**TASK DETAILS**
Rewrite the full material exactly; no line may be skipped.
*** DATA BLOCK ***
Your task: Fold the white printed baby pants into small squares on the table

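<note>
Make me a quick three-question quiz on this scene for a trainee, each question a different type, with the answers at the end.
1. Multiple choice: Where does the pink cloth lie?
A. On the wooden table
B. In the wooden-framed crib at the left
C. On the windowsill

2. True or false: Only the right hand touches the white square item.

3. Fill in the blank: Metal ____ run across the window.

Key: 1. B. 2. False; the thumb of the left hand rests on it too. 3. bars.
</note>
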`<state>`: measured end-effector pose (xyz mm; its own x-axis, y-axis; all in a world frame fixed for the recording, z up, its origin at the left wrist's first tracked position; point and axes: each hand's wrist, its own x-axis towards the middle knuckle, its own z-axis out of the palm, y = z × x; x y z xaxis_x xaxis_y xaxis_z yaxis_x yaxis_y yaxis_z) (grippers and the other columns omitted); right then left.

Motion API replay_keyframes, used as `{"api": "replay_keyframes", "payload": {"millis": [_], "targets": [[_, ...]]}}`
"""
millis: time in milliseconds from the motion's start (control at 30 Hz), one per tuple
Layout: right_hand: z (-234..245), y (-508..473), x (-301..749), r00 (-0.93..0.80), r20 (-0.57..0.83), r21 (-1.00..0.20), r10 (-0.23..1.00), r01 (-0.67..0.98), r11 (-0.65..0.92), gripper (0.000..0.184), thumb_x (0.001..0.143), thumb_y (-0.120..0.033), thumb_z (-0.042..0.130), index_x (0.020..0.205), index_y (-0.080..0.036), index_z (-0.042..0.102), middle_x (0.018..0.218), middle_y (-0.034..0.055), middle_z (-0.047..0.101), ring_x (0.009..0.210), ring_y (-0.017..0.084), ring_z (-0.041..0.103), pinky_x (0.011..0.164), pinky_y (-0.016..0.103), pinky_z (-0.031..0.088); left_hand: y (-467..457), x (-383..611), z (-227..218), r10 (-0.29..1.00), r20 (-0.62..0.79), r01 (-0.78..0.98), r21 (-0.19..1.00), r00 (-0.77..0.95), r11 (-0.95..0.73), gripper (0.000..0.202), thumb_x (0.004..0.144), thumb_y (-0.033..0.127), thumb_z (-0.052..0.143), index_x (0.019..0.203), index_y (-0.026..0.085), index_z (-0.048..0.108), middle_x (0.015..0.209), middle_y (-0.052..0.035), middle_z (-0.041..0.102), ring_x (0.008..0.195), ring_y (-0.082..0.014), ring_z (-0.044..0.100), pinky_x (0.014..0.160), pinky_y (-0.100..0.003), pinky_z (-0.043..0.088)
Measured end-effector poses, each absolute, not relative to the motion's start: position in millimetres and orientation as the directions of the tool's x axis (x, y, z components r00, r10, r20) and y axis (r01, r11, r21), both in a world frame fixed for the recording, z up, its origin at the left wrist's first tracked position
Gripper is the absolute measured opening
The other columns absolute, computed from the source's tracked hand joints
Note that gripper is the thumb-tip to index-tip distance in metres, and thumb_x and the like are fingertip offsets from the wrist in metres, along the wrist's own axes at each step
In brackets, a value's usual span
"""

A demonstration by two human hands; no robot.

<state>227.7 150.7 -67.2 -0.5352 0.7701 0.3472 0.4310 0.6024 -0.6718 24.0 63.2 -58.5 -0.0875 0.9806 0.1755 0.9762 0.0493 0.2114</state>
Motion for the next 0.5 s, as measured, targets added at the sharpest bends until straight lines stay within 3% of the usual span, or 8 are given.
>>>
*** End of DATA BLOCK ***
**COMPLETED EXERCISE**
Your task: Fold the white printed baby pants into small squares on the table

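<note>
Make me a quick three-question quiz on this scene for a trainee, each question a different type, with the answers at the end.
1. Multiple choice: Where does the pink cloth lie?
A. On the wooden table
B. In the wooden-framed crib at the left
C. On the windowsill

2. True or false: Only the right hand touches the white square item.

3. Fill in the blank: Metal ____ run across the window.

Key: 1. B. 2. False; the thumb of the left hand rests on it too. 3. bars.
</note>
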`<state>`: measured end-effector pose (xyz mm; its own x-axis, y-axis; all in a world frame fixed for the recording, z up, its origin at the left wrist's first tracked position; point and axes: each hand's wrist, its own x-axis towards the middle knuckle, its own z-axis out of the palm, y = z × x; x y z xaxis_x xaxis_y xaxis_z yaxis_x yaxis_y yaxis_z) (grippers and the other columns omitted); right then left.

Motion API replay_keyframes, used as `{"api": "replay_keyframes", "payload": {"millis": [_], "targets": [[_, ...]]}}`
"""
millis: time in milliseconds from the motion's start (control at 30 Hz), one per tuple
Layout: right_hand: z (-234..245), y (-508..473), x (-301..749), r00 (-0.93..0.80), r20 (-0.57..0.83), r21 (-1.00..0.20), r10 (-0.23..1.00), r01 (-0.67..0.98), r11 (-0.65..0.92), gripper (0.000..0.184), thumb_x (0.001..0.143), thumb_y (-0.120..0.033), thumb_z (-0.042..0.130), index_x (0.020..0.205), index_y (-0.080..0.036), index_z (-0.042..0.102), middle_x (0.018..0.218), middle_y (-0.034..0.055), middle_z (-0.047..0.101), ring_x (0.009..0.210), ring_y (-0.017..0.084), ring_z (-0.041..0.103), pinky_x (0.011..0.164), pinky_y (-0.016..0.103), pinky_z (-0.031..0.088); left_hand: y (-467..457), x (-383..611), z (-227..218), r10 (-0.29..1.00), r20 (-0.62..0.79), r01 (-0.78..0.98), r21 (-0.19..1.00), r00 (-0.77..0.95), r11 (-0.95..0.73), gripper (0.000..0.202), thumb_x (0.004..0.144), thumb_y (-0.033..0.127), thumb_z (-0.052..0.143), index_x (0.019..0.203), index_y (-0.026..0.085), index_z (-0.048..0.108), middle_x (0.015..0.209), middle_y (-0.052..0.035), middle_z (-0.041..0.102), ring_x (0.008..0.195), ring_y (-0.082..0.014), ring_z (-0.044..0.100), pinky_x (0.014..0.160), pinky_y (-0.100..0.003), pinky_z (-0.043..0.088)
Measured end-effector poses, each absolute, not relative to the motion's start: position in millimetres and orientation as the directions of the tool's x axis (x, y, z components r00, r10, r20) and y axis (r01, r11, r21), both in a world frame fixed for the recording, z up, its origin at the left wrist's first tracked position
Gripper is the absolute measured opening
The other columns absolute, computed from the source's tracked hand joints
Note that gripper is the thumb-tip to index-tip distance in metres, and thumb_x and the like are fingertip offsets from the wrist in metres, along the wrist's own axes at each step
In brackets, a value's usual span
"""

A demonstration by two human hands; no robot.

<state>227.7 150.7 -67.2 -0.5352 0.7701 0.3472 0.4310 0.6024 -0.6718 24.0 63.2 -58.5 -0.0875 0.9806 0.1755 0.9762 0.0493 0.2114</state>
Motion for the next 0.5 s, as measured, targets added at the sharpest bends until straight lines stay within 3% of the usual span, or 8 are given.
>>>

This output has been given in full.